Being “surprised” by music is described by Krukowski as being shocked when one listens to a song that is close to what they usually listen to, they’re surprised that they haven’t listened to this before because it is so similar to what they usually do listen to. “Discovering” music is when one would listen to a song they usually wouldn’t listen to and end up taking a liking to it. This is important as it can widen one’s music taste as a whole.
Forced exposure is deciding which songs to pick to put on the radio, this was before music streaming services even existed, so everyone would listen to music on the radio. Paul Lamere is giving spotify users similar songs that a user would probably listen to since it is a similar song that they’re already listening to.
In “Living with Music,” Ralph Ellison talks about living in his New York City apartment building and the neighbors he is forced to listen to through the walls of his apartment. Ellison had hated being forced to listen to all the other surroundings of his apartment at first, but then he starts to miss it when his background noise turned into silence. He then appreciated how hearing all these sounds had helped him grow as a musician.
I think “In those days it was either live with music or die with noise…” means that people have completely different brains and feelings towards music. Like a musician can have a certain way they feel about a piece of what they’re hearing vs what a 10 year old might feel about the same noises. You can hear the honking from the streets as an annoying sound or hear it as your next inspiration for your next song.
In Ellison’s essay he writes about how hearing his noisy neighbors through the walls of his apartment building help him appreciate the background noises and helped him grow as a musician, while in episode 2 of Ways of Hearing, they discuss different ways someone might go about not wanting to hear the noises from other people, like putting on some headphones.
I think the differences between “hearing” and “listening” are that we basically hear everything that we hear everyday, but listening is really taking in that information that we’ve heard, sort of what our brain analyzes when we listen to that sound.
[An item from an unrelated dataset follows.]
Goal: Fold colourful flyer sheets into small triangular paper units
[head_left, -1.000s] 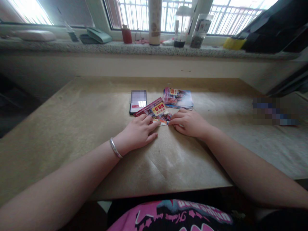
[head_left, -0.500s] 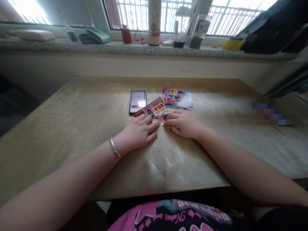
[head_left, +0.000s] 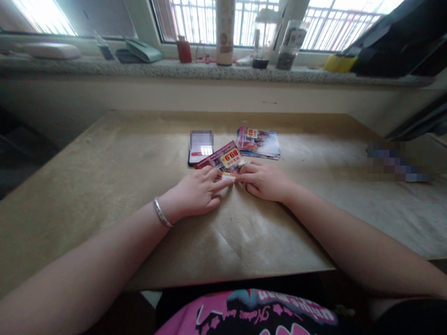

Like you probably wouldn’t pay all that attention to cars honking when you’re on you’re daily stroll, but if you were in class you would most likely start listening to take in all that important information. I think we have a choice to what we listen to, like you choose to listen to your friend talking to you, but you can probably tune all sounds out if your parent starts lecturing you.
Schafer and Krukowski discuss the relationship between sound and space by talking about the city. All the people we see on the streets are using noise cancelling headphones or using their phone to avoid any kind of human interaction. They say you can create your own personal bubble or space.
Newspaper and magazine editors are selecting the photos to publish that depict black people as victims and succumbing to white violence as opposed to them fighting for their rights because they want everyone to see what is actually happening to black people and how terrible they are treated because of their race. Although I agree with Berger and how the media tends to show more of black people as victims, I think death would give more attention to everyone more than to show black people protesting unfortunately. It is important to show everyone how much white people are treating black people, it is also very powerful to see photographs of black people uniting together to stand up for themselves and their rights.
- According to Berger, publicity influences each of us in a consumer society that we adjust us human beings or our lives by buying something more. It persuades us and would somehow make us richer, although we would be poorer by spending money. This is significant because it can influence consumers into buying more and more of something, somehow seeming like the consumers have gotten richer, but by spending money and buying more things advertised, it makes them poorer.
- Berger says that we fail to see what oil paintings and the publicity image have in common because we think of one as fine art and the other as commerce. Oil paintings had already basically shown that the owner was enjoying his life and his many possessions, it had enhanced his own view of himself as he already was. Oil paintings had corresponded to the condition of his own life. With publicity, it is with things that have not yet been achieved.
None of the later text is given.